Task to complete: Retype the entries in full, exactly.

Extracted records:
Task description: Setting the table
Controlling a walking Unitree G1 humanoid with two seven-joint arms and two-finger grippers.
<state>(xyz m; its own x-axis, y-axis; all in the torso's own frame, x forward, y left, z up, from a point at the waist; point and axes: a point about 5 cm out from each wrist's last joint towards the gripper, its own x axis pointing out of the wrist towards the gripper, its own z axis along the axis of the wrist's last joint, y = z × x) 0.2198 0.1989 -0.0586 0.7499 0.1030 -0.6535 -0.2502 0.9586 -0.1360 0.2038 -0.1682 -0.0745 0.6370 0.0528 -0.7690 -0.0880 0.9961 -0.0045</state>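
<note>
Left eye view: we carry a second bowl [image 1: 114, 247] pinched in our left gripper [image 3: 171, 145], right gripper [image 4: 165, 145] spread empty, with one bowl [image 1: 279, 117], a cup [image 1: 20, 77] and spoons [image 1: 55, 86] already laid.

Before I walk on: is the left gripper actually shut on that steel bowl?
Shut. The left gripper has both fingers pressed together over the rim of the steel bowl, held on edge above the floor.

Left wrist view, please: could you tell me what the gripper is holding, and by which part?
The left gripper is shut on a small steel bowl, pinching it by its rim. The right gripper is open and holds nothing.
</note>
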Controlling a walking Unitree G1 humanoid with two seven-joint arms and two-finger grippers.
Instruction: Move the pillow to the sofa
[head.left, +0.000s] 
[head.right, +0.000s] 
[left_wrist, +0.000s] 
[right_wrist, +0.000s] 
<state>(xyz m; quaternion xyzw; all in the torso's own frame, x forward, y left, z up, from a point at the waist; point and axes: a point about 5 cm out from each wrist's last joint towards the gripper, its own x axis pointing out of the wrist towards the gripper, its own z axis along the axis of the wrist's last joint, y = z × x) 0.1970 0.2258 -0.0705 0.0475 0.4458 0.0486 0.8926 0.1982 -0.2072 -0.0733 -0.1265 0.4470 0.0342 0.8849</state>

Problem solution:
Task description: Setting the table
Controlling a walking Unitree G1 humanoid with two seven-joint arms and two-finger grippers.
<state>(xyz m; its own x-axis, y-axis; all in the torso's own frame, x forward, y left, z up, from a point at the waist; point and axes: a point about 5 cm out from each wrist's last joint towards the gripper, its own x axis pointing out of the wrist towards the gripper, its own z axis along the axis of the wrist's last joint, y = z × x) 0.2198 0.1989 -0.0586 0.7499 0.1030 -0.6535 -0.2502 0.9586 -0.1360 0.2038 -0.1682 -0.0745 0.6370 0.0528 -0.7690 -0.0880 0.9961 -0.0045</state>
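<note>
Left eye view: we carry a second bowl [image 1: 114, 247] pinched in our left gripper [image 3: 171, 145], right gripper [image 4: 165, 145] spread empty, with one bowl [image 1: 279, 117], a cup [image 1: 20, 77] and spoons [image 1: 55, 86] already laid.

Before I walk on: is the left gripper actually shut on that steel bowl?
Shut. The left gripper has both fingers pressed together over the rim of the steel bowl, held on edge above the floor.

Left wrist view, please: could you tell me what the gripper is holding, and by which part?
The left gripper is shut on a small steel bowl, pinching it by its rim. The right gripper is open and holds nothing.
</note>
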Controlling a walking Unitree G1 humanoid with two seven-joint arms and two-finger grippers.
Instruction: Move the pillow to the sofa
[head.left, +0.000s] 
[head.right, +0.000s] 
[left_wrist, +0.000s] 
[right_wrist, +0.000s] 
<state>(xyz m; quaternion xyzw; all in the torso's own frame, x forward, y left, z up, from a point at the waist; point and axes: a point about 5 cm out from each wrist's last joint towards the gripper, its own x axis pointing out of the wrist towards the gripper, its own z axis along the axis of the wrist's last joint, y = z × x) 0.1970 0.2258 -0.0705 0.0475 0.4458 0.0486 0.8926 0.1982 -0.2072 -0.0733 -0.1265 0.4470 0.0342 0.8849</state>

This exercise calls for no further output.